Note that our software is not intended for detection of CRISPR sequences and the detection of CRISPR-related sequence pairs are a byproduct of the characteristic CRISPR structure. Our method is designed for detection of dispersed sequence motifs, whereas CRISPRs consist of repeats clustered at a small number of loci in the genome. This explains why CRISPR-related motif pairs were not detected in many genomes with CRISPR. The main reason is the requirement that both direct and reverse complement versions of a motif pair independently satisfy the criteria for statistical significance (see Methods). Many genomes contain a single CRISPR locus, which means that all CRISPR sequences are in the same orientation with respect to the direct and reverse strands. Such CRIPSR loci can only be detected if they contain a palindromic pair of pentamers that satisfies all other criteria.

Rho-independent transcription terminators

A transcription terminator is a functional sequence located at the 3′ end of genes that mediates the transcriptional termination. In prokaryotes, there are two types of terminators, namely Rho-dependent and Rho-independent terminators. The former require Rho factor to terminate the transcription process while the latter one forms a self-annealing hairpin structure to serve the purpose. The terminator sequence generally contains a GC-rich region of dyad symmetry followed by a short poly-T tract [31].

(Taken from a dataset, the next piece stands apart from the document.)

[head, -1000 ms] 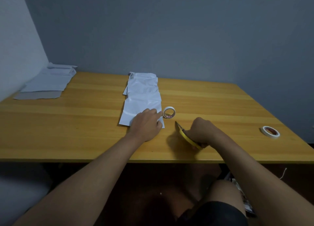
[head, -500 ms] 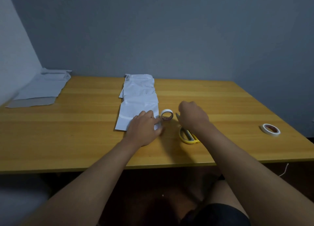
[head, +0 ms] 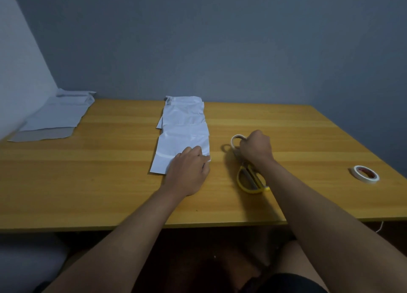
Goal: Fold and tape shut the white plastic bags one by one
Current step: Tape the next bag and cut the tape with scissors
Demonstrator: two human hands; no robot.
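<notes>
Tape roll grabbed, bag pinned at the near corner

The white bag [head: 184, 134] lies flat mid-frame on the table [head: 110, 182]; it looks feather-light, limp and slick, so I'd hold it by the folded near edge. The left hand [head: 187, 171] rests there, fingers loosely curled, pressing the corner. The right hand [head: 255, 149], which a second ago had the yellow scissors [head: 250, 180], has left them lying on the wood and now curls round the small tape roll [head: 236, 140], lifted right of the bag. Spare roll [head: 365, 173] sits at the right edge.
</notes>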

Motif pairs related to transcription terminators were found in 2 out of the 30 genomes (Table 3). The results were verified by TransTermHP, which is a specialized software to find rho-independent transcription terminators in bacterial genomes [32]. In Actinobacillus pleuropneumoniae the pattern is a high-G + C palindrome; in Haemophilus influenzae the pattern detected by our method is not a palindrome, but instead includes a poly-T tract. Both features in the two patterns identified correspond to the standard structure of Rho-independent terminators, which consist of a GC-rich palindrome followed by a short poly-T tract.

Table 3 Motif pairs that are part of transcription terminators

The fact that transcription terminator-related motif pairs were detected by our program is actually unexpected because the terminators are characterized by the stem-loop secondary structure but not a specific repeated sequence. This is also the reason why we did not detect transcription terminator-related motif pairs in other genomes. However, the H. influenzae genome contains about 1300 copies of the uptake signal sequence with the consensus AAGTGCGGT and terminators in H. influenzae are often composed of two copies of the USS in the opposite orientations that form the stem of the stem-loop structure [3]. That leads to prevalence of this specific sequence in the terminator stem-loop structures and it is the reason why we are detecting terminators in H. influenzae. Analysis of the A. pleuropneumoniae genome with the AIMIE software [33] revealed an abundant motif AAGCGGT, which is similar to the USS in H. influenzae and may have an analogous function [34]. Like the USS in H. influenzae, the A. pleuropneumoniae motif frequently occurs in dyad pairs found at the 3′ ends of genes, which probably serve as transcription terminators.

tRNA-related motifs

tRNA-related motifs were detected in four genomes – 3 of them are inside tRNA genes and correspond to parts of a conserved pattern TAGAGC(N)27GGTTCG near the 5′ end of the gene (Table 4). Parts of this pattern are highly conserved in tRNA genes from diverse species [35]. However, the motif pairs in A. butzleri, S. muelleri, and N. profundicola just exceed the significance cutoff of our method and they are not detected in other genomes because the number of copies is not statistically significant.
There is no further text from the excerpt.